Бирон отвечал императрице самым скромным образом:
— Нет, великая государыня! Я ведь на войне в храбрости не упражнялся. Правда… потужения к виктории я производил, но могу оценить их лишь в сто тысяч рублей, которые и приму от тебя!
Остерман решил повершить герцога в скромности. Для себя ничего не просил, а просил для сыночка своего кавалерию красную Александра Невского, которая и была дана, отчего сопляк остермановский сразу вошел в чины генеральские…
Вообще скромность — это большая наука, не каждый умеет смирить свою алчность!
А над Невою горели пламенные транспаранты со словами:
БЕЗОПАСНОСТЬ ИМПЕРИИ ВОЗВРАЩЕНА
Но люди умные тому не верили. Порта уже вступила в альянс со Швецией, и теперь надо ждать войны новой — на Балтике. От двора же велено было домовладельцам, чтобы выставили на подоконники не менее десяти свеч зажженных. Город, обычно тонущий во мраке, озарился огнями праздничной иллюминации. Пушки еще долго били с крепостей, в ушах звенело от пальбы их, гофмаршал раздавал иностранным послам памятные медали в знак Белградского мира. Иные выпрашивали себе и по две-три медали, ибо сделаны они были из чистейшего золота.

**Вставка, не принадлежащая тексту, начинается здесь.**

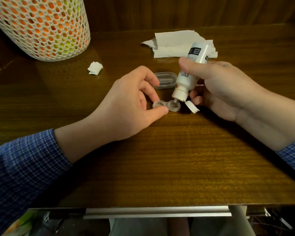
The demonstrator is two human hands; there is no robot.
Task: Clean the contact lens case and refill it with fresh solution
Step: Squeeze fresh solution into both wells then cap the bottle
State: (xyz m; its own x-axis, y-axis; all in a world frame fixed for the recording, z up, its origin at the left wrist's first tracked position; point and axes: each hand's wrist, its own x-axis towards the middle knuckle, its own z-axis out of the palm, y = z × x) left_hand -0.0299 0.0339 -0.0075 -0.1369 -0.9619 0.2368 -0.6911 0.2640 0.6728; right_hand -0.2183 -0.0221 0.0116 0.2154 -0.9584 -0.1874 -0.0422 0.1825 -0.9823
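We see clear twin-well plastic lens case (166, 106) on brown wooden table (160, 150) | oval clear plastic lid (165, 80) behind it | white paper stack (175, 44) farther back | white mesh basket (41, 26) far left | small crumpled white tissue (95, 68) between

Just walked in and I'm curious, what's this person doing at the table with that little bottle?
The person is refilling a contact lens case on the wooden table. The left hand pinches the case's left well to steady it, while the right hand grips a white solution bottle, tipped nozzle-down over the right well. The bottle's flip cap hangs open. A clear lid lies behind, with tissues further back.
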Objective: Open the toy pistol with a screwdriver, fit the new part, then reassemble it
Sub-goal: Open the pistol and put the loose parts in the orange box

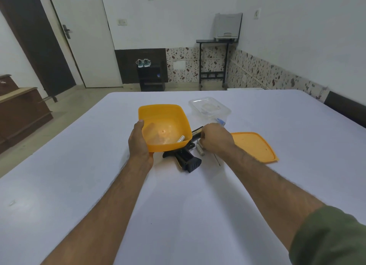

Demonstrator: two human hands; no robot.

Миних был сумрачен. Война закончилась для него без выгоды. Даже губернатором на Украину посадили храбреца Джемса Кеита, а он остался при Военной коллегии, при корпусе Кадетском, при жене костлявой. Правда, Анна Даниловна в приход ему ежегодно по ребенку приносила, но дети эти не графы Минихи, а по отцу законному-князья Трубецкие… Вот, кстати, и отец их подоспел.

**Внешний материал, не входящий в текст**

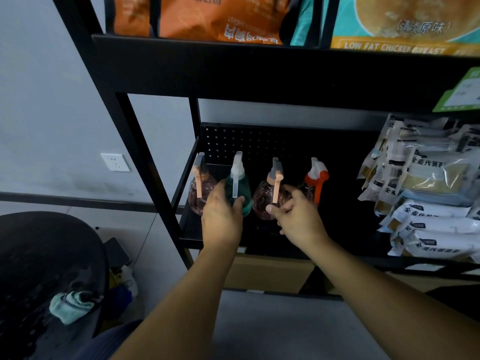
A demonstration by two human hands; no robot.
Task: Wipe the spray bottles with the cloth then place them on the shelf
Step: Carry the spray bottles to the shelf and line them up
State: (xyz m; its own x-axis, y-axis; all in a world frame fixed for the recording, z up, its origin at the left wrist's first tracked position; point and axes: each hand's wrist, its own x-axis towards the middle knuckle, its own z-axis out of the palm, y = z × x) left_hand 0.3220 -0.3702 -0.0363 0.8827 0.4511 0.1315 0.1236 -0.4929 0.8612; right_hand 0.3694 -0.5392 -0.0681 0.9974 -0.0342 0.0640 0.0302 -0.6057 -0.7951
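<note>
Placing step, near the tail end by the look of it. Four spray bottles are lined up on the black shelf [187, 229] in front of the pegboard: pink bottle at the far left [198, 194], teal bottle [240, 189], second pink bottle [262, 201], and the one with the red-and-white trigger [315, 179] on the right.

My left hand [222, 216] is wrapped round the teal bottle, thumb on one side, fingers [237, 202] curled across its front; it's upright on the shelf or just about down, can't tell which. My right hand [298, 216] is at the second pink bottle, fingers loosely spread, touching or just beside its side; no real grip that I can see.

The cloth [71, 305] is well apart, bunched on the dark round table [39, 242] at lower left, in neither hand.

Judgement: wiping looks done for these; I'm setting and squaring the row.

Next move: let go of the teal bottle without tipping it. The bottles stand close together and the triggers overhang, so pull straight back and don't snag a nozzle.
</note>
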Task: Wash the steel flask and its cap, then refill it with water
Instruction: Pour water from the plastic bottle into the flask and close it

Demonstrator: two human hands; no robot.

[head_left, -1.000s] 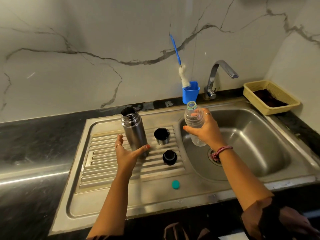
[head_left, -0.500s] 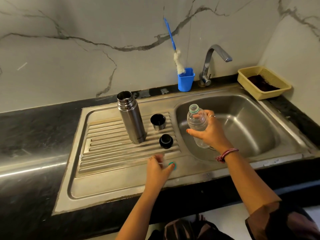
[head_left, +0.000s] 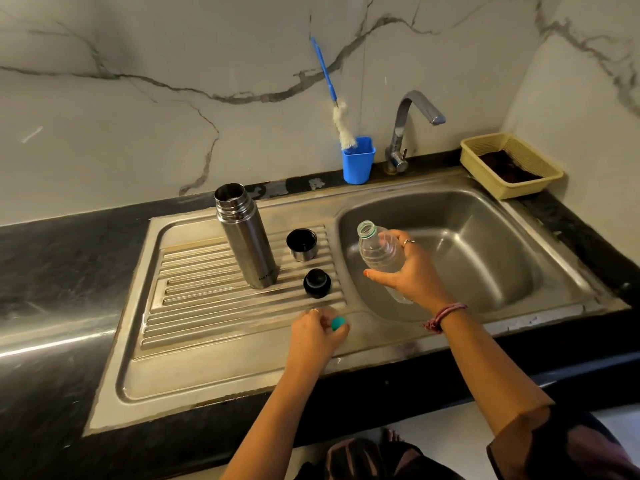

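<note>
The steel flask (head_left: 246, 237) stands upright and uncapped on the ribbed drainboard (head_left: 194, 299). To its right sit the steel cup cap (head_left: 301, 244), mouth up, and the black stopper (head_left: 316, 283). My right hand (head_left: 408, 271) grips a clear plastic bottle (head_left: 379, 252), uncapped, over the left side of the sink basin (head_left: 485, 244). My left hand (head_left: 317, 336) pinches the small teal bottle cap (head_left: 337, 322) at the front of the drainboard.
A blue cup (head_left: 358, 161) holding a bottle brush (head_left: 341, 123) stands at the back by the tap (head_left: 410, 126). A yellow basket (head_left: 512, 164) sits at the back right. Black countertop (head_left: 52, 271) lies to the left.
My left hand left the flask, moved to the front of the drainboard and took hold of the teal cap. My right hand with the bottle stayed over the basin.
</note>
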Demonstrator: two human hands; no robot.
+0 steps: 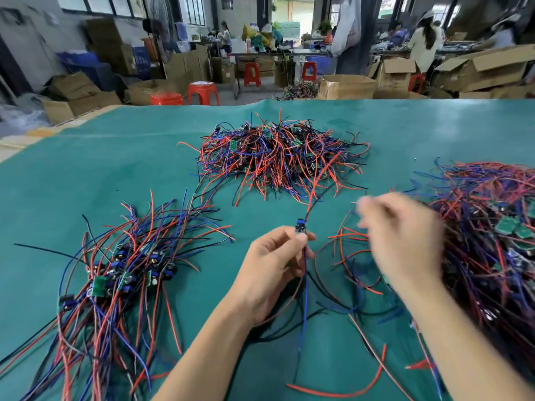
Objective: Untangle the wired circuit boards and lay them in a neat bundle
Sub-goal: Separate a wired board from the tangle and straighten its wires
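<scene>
We see an evenly lit scene: daylight enters through the doorway (292,13) and windows (115,4) at the back, which are blown out to near white. The green mat (115,169) carries a soft pale sheen at upper right and only faint shadows under the wire piles. The right hand (402,241) is heavily smeared by motion blur, its fingers indistinct, while the left hand (275,264) is fairly sharp. Wide-angle distortion bows the mat's far edge and stretches the corners. The background is soft and low in detail.
</scene>
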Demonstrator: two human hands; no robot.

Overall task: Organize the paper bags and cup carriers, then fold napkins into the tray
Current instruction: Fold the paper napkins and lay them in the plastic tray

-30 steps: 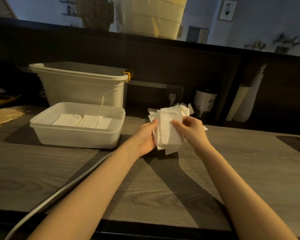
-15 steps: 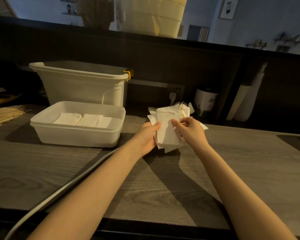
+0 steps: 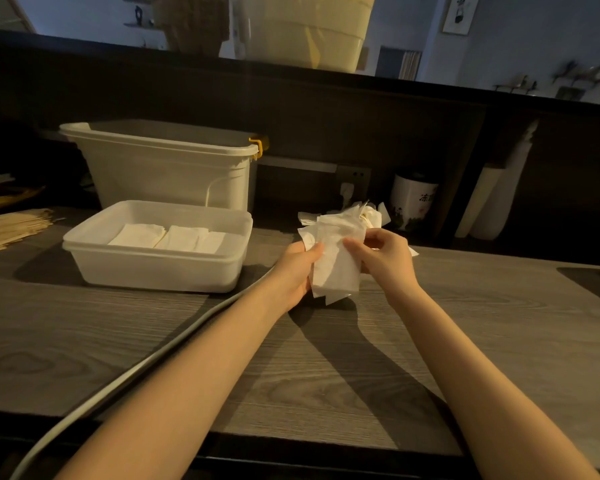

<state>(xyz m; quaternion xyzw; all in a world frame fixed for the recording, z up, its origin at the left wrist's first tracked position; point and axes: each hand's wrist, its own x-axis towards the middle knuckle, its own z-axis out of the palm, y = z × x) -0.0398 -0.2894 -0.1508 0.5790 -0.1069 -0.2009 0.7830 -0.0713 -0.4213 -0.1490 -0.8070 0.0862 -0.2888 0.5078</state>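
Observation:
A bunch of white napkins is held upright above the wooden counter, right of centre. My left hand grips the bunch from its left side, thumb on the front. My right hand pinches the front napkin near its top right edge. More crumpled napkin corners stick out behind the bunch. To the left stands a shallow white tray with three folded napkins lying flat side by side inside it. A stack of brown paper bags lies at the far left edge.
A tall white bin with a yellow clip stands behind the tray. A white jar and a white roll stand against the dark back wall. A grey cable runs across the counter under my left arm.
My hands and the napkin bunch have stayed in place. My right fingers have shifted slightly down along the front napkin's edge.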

— Государыня, — сказал князь Никита, — до себя вас просят.
Миних протиснул свое грузное тело через двери в комнату туалетную. Анна Иоанновна от зеркала приветливо обернулась:
— Ну, фельдмаршал, проси у меня что хочешь… За службу твою награжу тебя по-царски… проси!
— Матушка, — брякнул Миних, — вознагради меня за походы мои великие крайним чином… генералиссимуса.
— Да в уме ли ты? — ужаснулась императрица. — Или забыл, что генералиссимуса имеют право иметь лишь особы царской или королевской крови! Как я тебе такой чин дам?
— Но Меншиков-то, матушка, был ведь генералиссимусом.
— Вольно ж ему… бысстыднику! Проси другое…
Миних вдруг опустился на колени, протянул к Анне Иоанновне руки с короткими, будто обрубленными пальцами.
— Тогда, — сказал, — хочу быть герцогом Украинским, дабы в Киеве престол свой иметь…
Тут императрица совсем ошалела.
— Бог с тобой, — отвечала. — Или пьян ты сей день?